**Exercise**:
When copying the data below, keep only the lines from the one with "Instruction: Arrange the" through the one with "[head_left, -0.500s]", word for word, and skip the pictures.

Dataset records
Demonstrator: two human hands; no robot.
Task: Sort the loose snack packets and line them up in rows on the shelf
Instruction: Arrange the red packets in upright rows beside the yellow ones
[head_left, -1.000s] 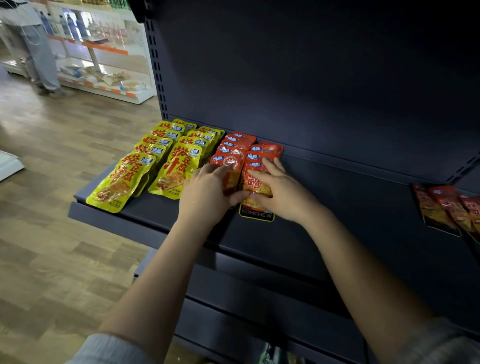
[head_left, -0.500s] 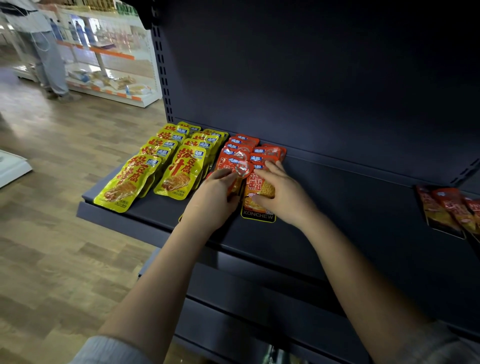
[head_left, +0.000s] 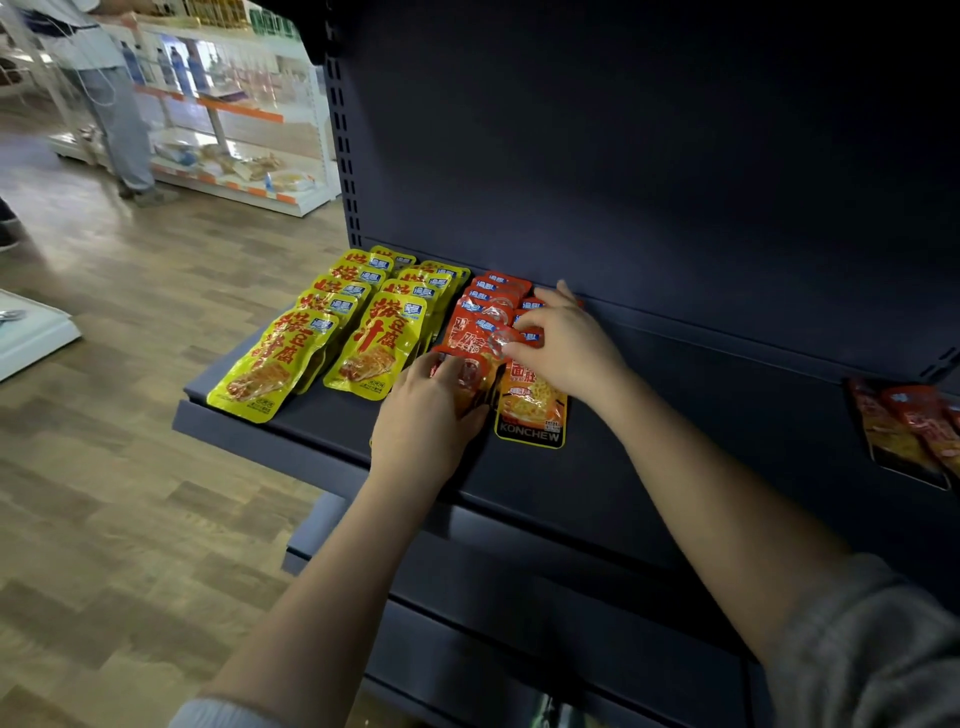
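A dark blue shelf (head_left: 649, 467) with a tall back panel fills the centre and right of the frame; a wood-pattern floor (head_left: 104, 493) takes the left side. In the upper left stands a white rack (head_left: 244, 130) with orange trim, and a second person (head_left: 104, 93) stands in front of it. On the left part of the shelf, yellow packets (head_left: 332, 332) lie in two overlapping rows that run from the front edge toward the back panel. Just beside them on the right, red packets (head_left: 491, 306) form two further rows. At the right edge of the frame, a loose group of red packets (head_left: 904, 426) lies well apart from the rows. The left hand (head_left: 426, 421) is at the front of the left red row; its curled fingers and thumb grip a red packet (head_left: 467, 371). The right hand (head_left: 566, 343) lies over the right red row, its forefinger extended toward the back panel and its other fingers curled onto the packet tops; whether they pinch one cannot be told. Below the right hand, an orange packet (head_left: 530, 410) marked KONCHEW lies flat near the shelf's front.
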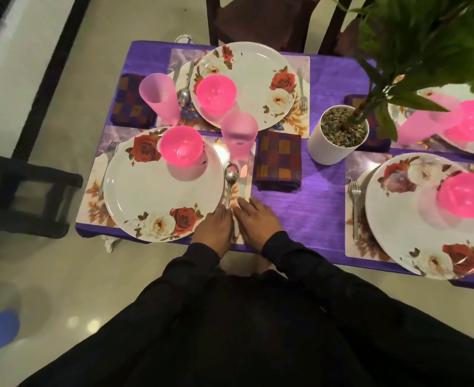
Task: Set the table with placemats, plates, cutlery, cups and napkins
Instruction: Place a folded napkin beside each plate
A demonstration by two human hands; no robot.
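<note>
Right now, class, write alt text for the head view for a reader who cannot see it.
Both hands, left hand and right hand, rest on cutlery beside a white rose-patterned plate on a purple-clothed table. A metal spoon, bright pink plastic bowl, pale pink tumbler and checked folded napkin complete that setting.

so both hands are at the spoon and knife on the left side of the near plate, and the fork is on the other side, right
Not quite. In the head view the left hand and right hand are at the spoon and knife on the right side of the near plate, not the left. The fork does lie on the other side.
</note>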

**Output for this exercise**:
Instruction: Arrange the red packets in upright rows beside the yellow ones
[head_left, -1.000s] 
[head_left, -0.500s] 

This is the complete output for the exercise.